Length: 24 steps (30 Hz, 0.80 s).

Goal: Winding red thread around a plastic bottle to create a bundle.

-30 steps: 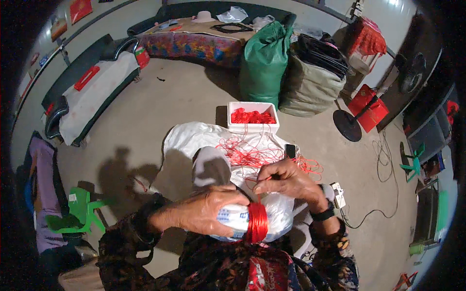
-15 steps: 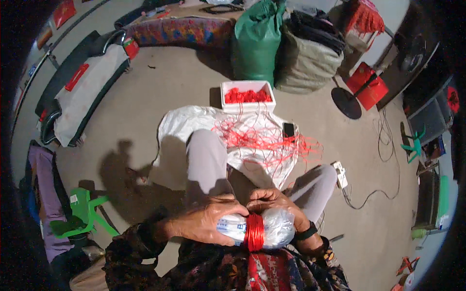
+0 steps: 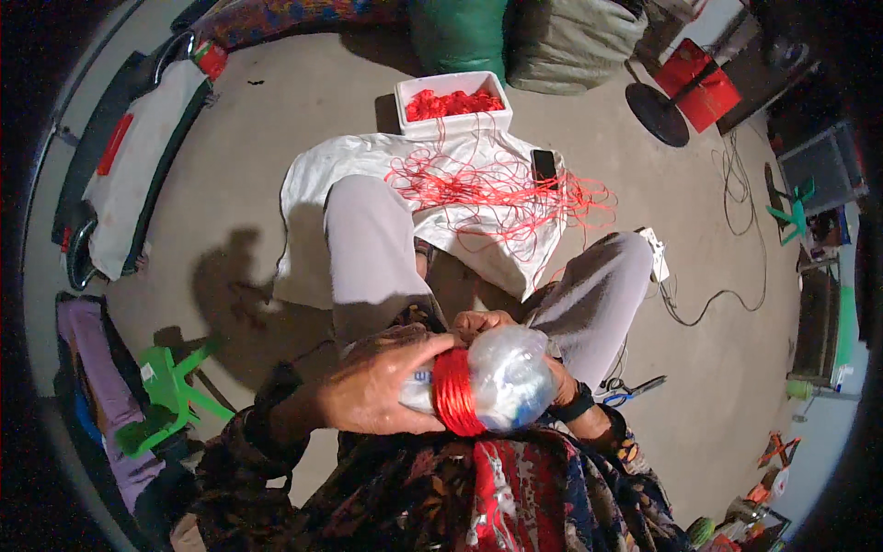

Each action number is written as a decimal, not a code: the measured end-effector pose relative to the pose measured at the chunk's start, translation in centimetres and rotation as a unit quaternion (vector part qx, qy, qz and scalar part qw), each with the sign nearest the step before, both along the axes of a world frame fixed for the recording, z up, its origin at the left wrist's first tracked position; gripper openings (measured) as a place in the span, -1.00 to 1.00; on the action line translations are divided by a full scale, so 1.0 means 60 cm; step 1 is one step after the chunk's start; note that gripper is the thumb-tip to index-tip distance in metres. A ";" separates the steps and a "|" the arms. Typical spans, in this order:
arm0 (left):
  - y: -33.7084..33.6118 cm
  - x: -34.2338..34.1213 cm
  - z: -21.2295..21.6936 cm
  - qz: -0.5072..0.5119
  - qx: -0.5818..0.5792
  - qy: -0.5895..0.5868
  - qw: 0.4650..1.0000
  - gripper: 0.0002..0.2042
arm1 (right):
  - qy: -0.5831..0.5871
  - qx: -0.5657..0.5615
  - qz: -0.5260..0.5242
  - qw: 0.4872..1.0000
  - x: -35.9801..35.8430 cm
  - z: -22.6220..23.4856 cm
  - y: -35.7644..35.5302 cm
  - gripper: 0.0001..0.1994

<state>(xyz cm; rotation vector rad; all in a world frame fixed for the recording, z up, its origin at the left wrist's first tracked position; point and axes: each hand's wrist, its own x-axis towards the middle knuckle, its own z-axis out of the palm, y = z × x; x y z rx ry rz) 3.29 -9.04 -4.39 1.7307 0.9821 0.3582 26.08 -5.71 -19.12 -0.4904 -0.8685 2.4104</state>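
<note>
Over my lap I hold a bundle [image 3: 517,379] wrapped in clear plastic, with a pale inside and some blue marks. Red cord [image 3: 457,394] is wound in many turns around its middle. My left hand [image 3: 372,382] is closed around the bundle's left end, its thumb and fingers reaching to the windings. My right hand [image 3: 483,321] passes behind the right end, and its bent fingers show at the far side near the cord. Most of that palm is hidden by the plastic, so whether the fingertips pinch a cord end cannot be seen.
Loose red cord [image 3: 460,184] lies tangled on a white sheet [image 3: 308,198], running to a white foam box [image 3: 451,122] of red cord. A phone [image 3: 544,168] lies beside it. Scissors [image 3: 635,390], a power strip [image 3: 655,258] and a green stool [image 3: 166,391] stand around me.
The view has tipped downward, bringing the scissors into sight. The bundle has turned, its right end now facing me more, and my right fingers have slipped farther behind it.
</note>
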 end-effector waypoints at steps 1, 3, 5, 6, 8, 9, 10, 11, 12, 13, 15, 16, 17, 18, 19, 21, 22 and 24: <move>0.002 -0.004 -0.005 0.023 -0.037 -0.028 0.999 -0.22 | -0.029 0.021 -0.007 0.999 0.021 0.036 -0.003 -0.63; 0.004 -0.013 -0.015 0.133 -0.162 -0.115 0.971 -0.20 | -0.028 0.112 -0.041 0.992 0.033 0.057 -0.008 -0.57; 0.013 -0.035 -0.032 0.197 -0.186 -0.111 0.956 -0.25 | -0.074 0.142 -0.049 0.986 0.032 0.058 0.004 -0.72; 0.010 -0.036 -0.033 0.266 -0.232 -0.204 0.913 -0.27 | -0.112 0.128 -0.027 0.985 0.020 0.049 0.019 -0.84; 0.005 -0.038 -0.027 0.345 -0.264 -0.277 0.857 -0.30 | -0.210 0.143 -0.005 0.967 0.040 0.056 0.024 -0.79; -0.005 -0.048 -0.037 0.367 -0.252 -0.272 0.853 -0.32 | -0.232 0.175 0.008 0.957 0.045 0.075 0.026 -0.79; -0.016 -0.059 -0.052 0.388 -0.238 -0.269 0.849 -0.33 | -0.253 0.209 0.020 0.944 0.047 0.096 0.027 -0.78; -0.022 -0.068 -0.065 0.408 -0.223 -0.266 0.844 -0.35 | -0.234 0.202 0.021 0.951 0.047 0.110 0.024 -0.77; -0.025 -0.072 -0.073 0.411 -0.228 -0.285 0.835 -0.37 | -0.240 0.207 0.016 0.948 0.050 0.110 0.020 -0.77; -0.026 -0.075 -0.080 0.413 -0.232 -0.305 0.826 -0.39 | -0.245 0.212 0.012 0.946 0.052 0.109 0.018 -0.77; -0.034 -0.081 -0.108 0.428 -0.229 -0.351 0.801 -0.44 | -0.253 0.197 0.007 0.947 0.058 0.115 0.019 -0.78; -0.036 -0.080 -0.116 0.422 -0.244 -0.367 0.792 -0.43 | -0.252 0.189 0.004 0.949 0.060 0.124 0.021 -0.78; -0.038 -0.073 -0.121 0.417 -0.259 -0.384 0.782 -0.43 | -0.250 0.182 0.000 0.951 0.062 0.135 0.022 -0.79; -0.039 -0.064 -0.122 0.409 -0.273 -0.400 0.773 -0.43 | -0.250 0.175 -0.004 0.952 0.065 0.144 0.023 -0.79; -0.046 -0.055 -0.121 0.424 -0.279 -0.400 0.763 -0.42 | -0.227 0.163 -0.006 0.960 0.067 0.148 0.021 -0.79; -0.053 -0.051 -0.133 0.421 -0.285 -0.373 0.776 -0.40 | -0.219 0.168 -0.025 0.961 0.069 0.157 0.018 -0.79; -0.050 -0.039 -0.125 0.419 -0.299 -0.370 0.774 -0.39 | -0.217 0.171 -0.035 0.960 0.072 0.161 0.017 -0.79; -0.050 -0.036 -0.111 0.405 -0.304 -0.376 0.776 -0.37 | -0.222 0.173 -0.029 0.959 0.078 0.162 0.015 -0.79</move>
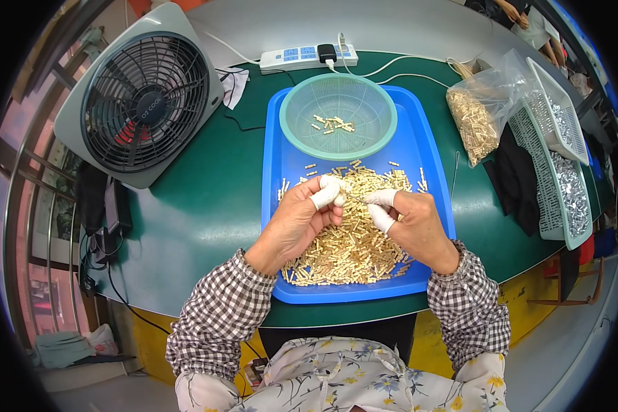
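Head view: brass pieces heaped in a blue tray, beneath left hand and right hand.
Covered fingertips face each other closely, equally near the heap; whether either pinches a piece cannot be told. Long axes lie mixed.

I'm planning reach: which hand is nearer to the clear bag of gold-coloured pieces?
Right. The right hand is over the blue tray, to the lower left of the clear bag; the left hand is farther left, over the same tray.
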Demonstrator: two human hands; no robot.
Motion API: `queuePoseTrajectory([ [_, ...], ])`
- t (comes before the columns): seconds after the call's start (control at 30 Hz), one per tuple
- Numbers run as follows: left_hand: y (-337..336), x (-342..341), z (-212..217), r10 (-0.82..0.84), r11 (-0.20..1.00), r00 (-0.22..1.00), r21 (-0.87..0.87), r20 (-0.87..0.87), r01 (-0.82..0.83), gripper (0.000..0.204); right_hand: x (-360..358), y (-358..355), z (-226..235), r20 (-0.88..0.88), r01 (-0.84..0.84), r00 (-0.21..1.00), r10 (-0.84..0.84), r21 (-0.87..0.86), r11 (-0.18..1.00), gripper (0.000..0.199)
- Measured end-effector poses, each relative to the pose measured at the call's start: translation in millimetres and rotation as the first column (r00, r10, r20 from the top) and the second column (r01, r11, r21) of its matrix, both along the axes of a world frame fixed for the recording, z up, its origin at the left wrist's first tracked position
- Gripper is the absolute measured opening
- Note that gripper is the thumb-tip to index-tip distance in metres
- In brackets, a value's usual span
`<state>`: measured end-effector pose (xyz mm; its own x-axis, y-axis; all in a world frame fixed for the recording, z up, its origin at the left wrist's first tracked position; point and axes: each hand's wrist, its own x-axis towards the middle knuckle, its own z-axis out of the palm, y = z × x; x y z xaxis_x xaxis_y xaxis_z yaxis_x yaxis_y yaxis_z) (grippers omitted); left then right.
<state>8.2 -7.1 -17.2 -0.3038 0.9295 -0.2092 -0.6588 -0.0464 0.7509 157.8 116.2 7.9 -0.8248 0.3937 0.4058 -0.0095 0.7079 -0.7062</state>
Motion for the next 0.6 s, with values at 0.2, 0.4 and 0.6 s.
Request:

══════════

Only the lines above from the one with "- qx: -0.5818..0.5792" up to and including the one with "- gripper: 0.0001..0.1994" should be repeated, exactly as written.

  - qx: -0.5818..0.5792
  - qy: -0.5895..0.5868
  - qw: 0.4650..1.0000
  - gripper: 0.0002..0.2042
arm1 (right):
  - qy: -0.5831..0.5871
  - qx: -0.5657..0.5615
  - qz: -0.5260..0.5242
  - qw: 0.4872..1.0000
  - x: -35.9801..35.8430 cm
  - z: -22.6220..23.4856 cm
  - y: -35.7644..35.5302 cm
  - gripper: 0.0001..0.1994

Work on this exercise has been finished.